▶ Requirement:
A copy of the listing below is needed, exact in every line and without images.

________________________

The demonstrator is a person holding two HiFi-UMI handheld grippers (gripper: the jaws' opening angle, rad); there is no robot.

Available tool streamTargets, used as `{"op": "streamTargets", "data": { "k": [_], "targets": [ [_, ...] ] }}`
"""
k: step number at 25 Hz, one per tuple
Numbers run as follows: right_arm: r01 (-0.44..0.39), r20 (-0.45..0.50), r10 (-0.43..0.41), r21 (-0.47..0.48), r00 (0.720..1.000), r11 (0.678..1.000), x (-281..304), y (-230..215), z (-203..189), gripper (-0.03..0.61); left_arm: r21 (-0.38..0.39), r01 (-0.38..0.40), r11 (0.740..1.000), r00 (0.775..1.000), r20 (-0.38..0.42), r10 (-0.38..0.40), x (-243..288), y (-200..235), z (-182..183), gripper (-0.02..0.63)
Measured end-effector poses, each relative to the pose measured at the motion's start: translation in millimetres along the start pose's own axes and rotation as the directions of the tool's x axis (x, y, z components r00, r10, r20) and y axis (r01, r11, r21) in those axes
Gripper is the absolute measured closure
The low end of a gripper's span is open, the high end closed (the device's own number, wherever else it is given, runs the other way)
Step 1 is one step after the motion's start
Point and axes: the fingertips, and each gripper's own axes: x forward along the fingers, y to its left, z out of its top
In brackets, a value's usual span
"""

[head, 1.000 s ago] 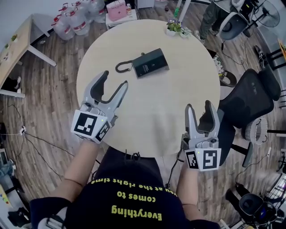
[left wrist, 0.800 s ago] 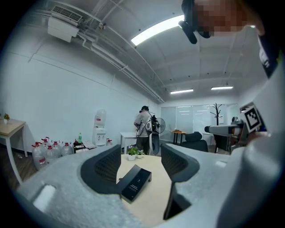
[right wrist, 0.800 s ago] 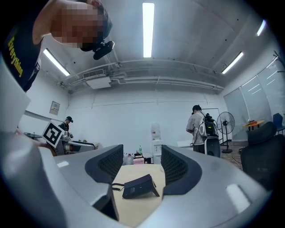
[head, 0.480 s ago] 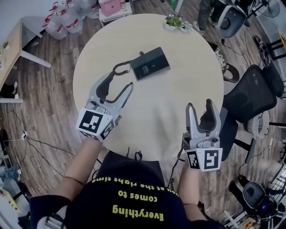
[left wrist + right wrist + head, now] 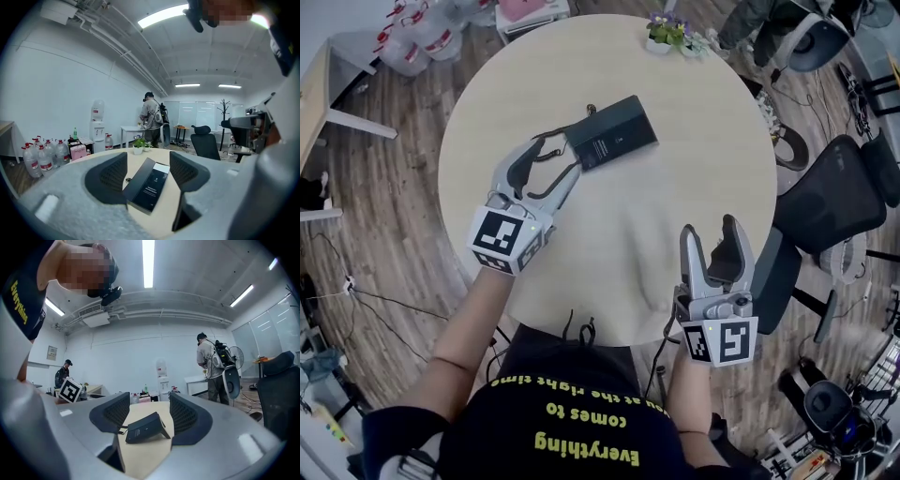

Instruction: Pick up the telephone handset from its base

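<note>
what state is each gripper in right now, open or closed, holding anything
Left gripper: open, holding nothing, jaws apart close by the telephone.
Right gripper: open, holding nothing.

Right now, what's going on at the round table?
A person holds a gripper in each hand over a round table. The left gripper, jaws open, is lined up on the black telephone, whose handset lies on its base; nothing is gripped yet. The right gripper, also open and empty, hangs at the table's near edge, away from the telephone.
</note>
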Motion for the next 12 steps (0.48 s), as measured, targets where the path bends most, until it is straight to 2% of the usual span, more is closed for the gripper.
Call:
{"op": "streamTargets", "data": {
  "k": [7, 12],
  "targets": [
    [0.02, -0.032, -0.019, 0.033, 0.999, 0.999, 7, -15, -24, 0.318, 0.017, 0.058, 0.998, 0.998, -0.011, -0.058, 55, 13, -31, 0.33],
    [0.021, -0.05, -0.018, 0.049, 0.999, 0.999, 14, -20, -36, 0.319, 0.025, 0.085, 0.996, 0.995, -0.06, -0.084, 91, 23, -53, 0.33]
  ]
}}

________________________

▶ Answer box:
The demonstrator is a person holding two HiFi-UMI handheld grippers (gripper: the jaws' opening angle, rad); there is no robot.

Available tool streamTargets, used as `{"op": "streamTargets", "data": { "k": [_], "targets": [ [_, ...] ] }}`
"""
k: step number at 25 Hz, one per tuple
Numbers run as follows: right_arm: r01 (-0.44..0.39), r20 (-0.45..0.50), r10 (-0.43..0.41), r21 (-0.47..0.48), r00 (0.720..1.000), r11 (0.678..1.000), x (-281..304), y (-230..215), z (-203..189), gripper (-0.03..0.61); left_arm: r21 (-0.38..0.39), r01 (-0.38..0.40), r11 (0.740..1.000), r00 (0.775..1.000), r20 (-0.38..0.42), r10 (-0.38..0.40), x (-243..288), y (-200..235), z (-182..183), gripper (-0.02..0.63)
Measured end-effector poses, each relative to the pose measured at the motion's start: translation in millimetres along the start pose's own axes and rotation as the directions of the tool's x axis (x, y, z components r00, r10, r20) and y axis (r01, r11, r21) in those axes
Gripper is the absolute measured closure
The low end of a gripper's span is open, the high end closed (the device's own number, wherever else it is given, runs the other way)
Step 1 is one step after the motion's start
Point and axes: the fingertips, and each gripper's own axes: x forward along the fingers, y to its left, z out of its top
In brackets, a value's usual span
"""

[head, 1.000 s ago] 
[left wrist, 0.800 s ago] 
[right wrist, 0.800 s ago] 
[head, 0.480 s ago] 
[left wrist + right wrist + head, now] 

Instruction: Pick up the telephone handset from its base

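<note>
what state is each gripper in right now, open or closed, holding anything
Left gripper: open, holding nothing, jaws apart close by the telephone.
Right gripper: open, holding nothing.

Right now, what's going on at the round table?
A person holds a gripper in each hand over a round table. The left gripper, jaws open, is lined up on the black telephone, whose handset lies on its base; nothing is gripped yet. The right gripper, also open and empty, hangs at the table's near edge, away from the telephone.
</note>
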Motion for the next 12 steps (0.48 s), as measured, targets where the path bends most, until it is straight to 2% of the usual span, more is closed for the gripper.
Call:
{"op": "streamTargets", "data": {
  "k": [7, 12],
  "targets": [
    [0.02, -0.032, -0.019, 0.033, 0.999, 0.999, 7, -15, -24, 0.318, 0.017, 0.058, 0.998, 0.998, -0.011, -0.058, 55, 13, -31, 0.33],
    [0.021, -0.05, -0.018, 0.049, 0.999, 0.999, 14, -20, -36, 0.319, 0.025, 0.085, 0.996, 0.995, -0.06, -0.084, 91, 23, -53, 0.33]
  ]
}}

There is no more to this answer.